:: What you have to do ::
Leave every picture out. Set down all the lines below exactly.

:: Material provided ::

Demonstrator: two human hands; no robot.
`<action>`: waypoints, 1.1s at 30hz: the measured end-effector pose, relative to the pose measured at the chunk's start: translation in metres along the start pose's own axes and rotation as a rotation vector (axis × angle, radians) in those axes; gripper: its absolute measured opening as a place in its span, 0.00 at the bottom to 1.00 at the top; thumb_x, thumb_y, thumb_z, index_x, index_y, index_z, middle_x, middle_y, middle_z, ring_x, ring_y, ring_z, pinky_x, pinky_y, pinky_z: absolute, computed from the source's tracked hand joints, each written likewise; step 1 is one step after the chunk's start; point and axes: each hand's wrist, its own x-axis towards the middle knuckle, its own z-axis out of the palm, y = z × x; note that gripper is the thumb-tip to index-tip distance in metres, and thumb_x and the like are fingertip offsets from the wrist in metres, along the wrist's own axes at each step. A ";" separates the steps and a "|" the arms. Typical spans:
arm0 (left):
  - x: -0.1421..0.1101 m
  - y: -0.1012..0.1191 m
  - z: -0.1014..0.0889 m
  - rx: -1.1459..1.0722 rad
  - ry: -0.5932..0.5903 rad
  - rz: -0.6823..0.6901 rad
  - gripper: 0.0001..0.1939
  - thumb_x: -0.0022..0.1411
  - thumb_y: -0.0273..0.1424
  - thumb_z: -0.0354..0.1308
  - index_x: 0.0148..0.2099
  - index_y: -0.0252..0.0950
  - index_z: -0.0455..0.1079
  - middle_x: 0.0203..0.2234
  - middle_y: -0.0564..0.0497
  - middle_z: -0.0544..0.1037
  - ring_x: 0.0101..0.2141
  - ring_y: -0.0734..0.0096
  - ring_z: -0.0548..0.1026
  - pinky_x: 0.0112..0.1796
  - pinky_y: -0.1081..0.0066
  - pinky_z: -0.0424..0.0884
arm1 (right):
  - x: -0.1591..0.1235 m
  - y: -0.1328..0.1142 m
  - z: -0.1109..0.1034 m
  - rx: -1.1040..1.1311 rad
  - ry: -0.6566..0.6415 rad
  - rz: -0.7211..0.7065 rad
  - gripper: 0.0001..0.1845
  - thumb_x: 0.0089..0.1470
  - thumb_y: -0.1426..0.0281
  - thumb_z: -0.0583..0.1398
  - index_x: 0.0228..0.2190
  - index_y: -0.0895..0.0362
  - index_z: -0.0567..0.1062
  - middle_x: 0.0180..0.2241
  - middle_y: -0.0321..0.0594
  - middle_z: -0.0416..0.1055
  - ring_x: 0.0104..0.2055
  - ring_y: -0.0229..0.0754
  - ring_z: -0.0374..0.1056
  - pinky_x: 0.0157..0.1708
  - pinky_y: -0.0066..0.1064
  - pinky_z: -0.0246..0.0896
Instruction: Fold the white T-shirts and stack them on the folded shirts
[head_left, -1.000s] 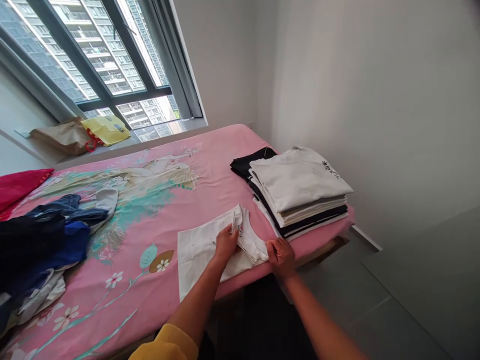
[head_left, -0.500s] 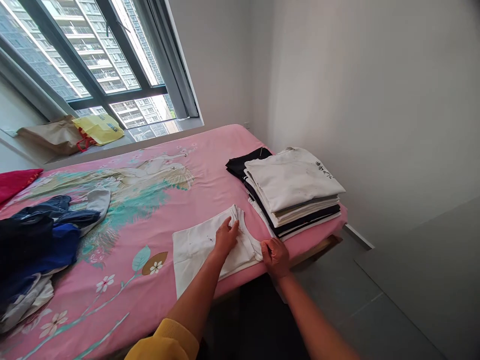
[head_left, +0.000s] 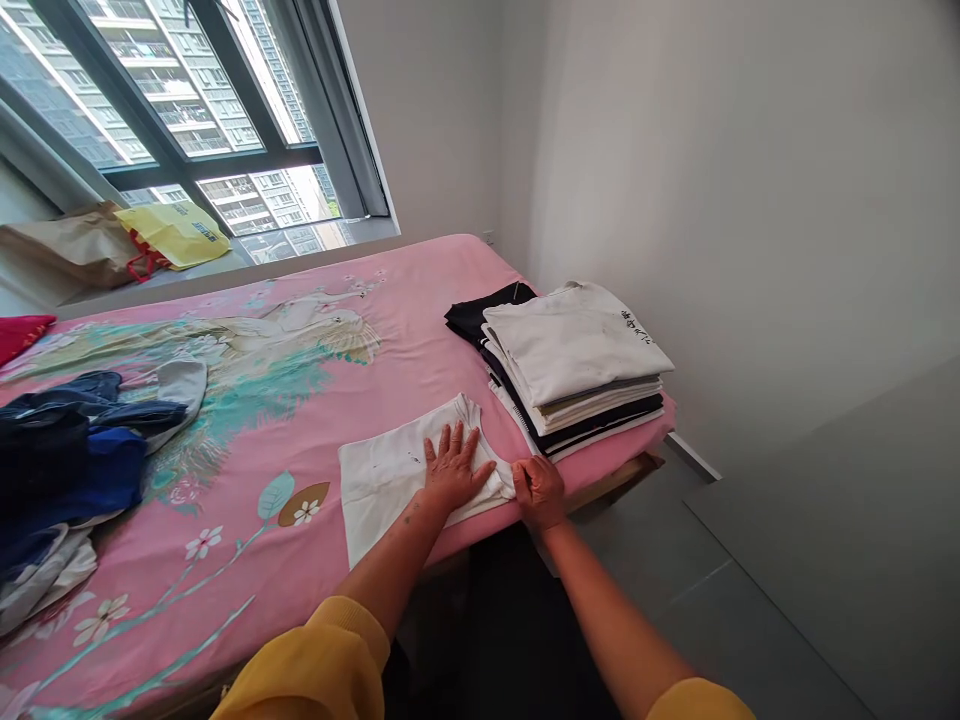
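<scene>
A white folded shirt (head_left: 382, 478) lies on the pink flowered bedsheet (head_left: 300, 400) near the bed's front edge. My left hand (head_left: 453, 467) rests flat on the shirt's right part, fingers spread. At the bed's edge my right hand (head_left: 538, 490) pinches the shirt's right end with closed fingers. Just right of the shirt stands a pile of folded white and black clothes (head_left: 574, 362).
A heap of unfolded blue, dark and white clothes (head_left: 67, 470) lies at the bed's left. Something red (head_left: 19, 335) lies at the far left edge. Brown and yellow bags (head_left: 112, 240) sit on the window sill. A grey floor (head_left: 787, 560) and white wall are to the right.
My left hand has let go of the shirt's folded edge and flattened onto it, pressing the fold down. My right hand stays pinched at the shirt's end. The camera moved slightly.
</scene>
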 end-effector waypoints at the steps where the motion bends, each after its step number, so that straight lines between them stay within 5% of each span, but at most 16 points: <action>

:: Worked solution ::
Demonstrator: two human hands; no robot.
`<action>`: waypoints, 1.1s at 30hz: the measured end-effector pose, relative to the pose measured at the chunk's start: translation in metres along the start pose's own axes and rotation as a rotation vector (axis × angle, radians) in those axes; gripper: its absolute measured opening as a place in its span, 0.00 at the bottom to 1.00 at the top; thumb_x, thumb_y, thumb_z, index_x, index_y, index_z, middle_x, middle_y, middle_z, ring_x, ring_y, ring_z, pinky_x, pinky_y, pinky_z: absolute, computed from the source's tracked hand joints, each written likewise; step 1 is one step after the chunk's start; point and axes: each hand's wrist, its own x-axis towards the middle knuckle, its own z-axis out of the palm, y = z × x; note that gripper is the thumb-tip to index-tip distance in metres, and thumb_x and the like are fingertip offsets from the wrist in metres, along the wrist's own axes at each step. A ";" separates the steps and a "|" the arms. Typical spans:
arm0 (left):
  - x: -0.1421..0.1101 m
  - y: -0.1012..0.1191 m
  - z: -0.1014..0.0889 m
  - rx: -1.1459..1.0722 rad
  - ry: -0.5932..0.5903 rad
  - rz: -0.6823..0.6901 rad
  - gripper: 0.0001..0.1939
  - thumb_x: -0.0022..0.1411
  - thumb_y: -0.0273..0.1424
  - thumb_z: -0.0354..0.1308
  - index_x: 0.0148..0.2099
  - index_y: -0.0252..0.0950
  - index_z: -0.0455..0.1079
  - middle_x: 0.0203..0.2234
  - middle_y: -0.0564..0.0497
  - middle_z: -0.0544..0.1037
  - ring_x: 0.0101..0.2141
  - ring_y: -0.0734..0.0096
  - ring_z: -0.0548..0.1026
  - pinky_x: 0.0112..0.1796
  - pinky_y: -0.1081..0.0066
  - pinky_z: -0.0424..0.0884
arm1 (right):
  - x: -0.1591..0.1235 m
  - y: -0.1328..0.1142 m
  - z: -0.1109..0.1034 m
  - rx: -1.1040..1.1311 rad
  - ry: -0.6566..0.6415 rad
  - rz: -0.7211..0.7065 rad
  - gripper: 0.0001..0.1845
  - thumb_x: 0.0089..0.1470
  - thumb_y: -0.1426..0.0281
  - thumb_z: -0.0583..0.1398
  - index_x: 0.0228..0.2190
  - index_y: -0.0895..0.0362
  - index_z: -0.0567..0.1062
  - middle_x: 0.0180..0.2241
  - middle_y: -0.0321..0.0594
  - middle_z: -0.0416..0.1055
  - ring_x: 0.0104..0.2055
  - ring_y: -0.0229..0.0754
  - ring_z: -0.0374..0.1056
  - pinky_x: 0.0157..0.1708
  - pinky_y: -0.0066..0.1064
  - pinky_z: -0.0246..0.0896
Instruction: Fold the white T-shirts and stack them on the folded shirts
[head_left, -1.000s] 
[head_left, -0.500s] 
[head_left, +0.000s] 
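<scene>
A white folded shirt (head_left: 382, 478) lies on the pink flowered bedsheet (head_left: 300, 400) near the bed's front edge. My left hand (head_left: 453, 467) rests flat on the shirt's right part, fingers spread. At the bed's edge my right hand (head_left: 538, 490) pinches the shirt's right end with closed fingers. Just right of the shirt stands a pile of folded white and black clothes (head_left: 574, 362).
A heap of unfolded blue, dark and white clothes (head_left: 67, 470) lies at the bed's left. Something red (head_left: 19, 335) lies at the far left edge. Brown and yellow bags (head_left: 112, 240) sit on the window sill. A grey floor (head_left: 787, 560) and white wall are to the right.
My left hand has let go of the shirt's folded edge and flattened onto it, pressing the fold down. My right hand stays pinched at the shirt's end. The camera moved slightly.
</scene>
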 end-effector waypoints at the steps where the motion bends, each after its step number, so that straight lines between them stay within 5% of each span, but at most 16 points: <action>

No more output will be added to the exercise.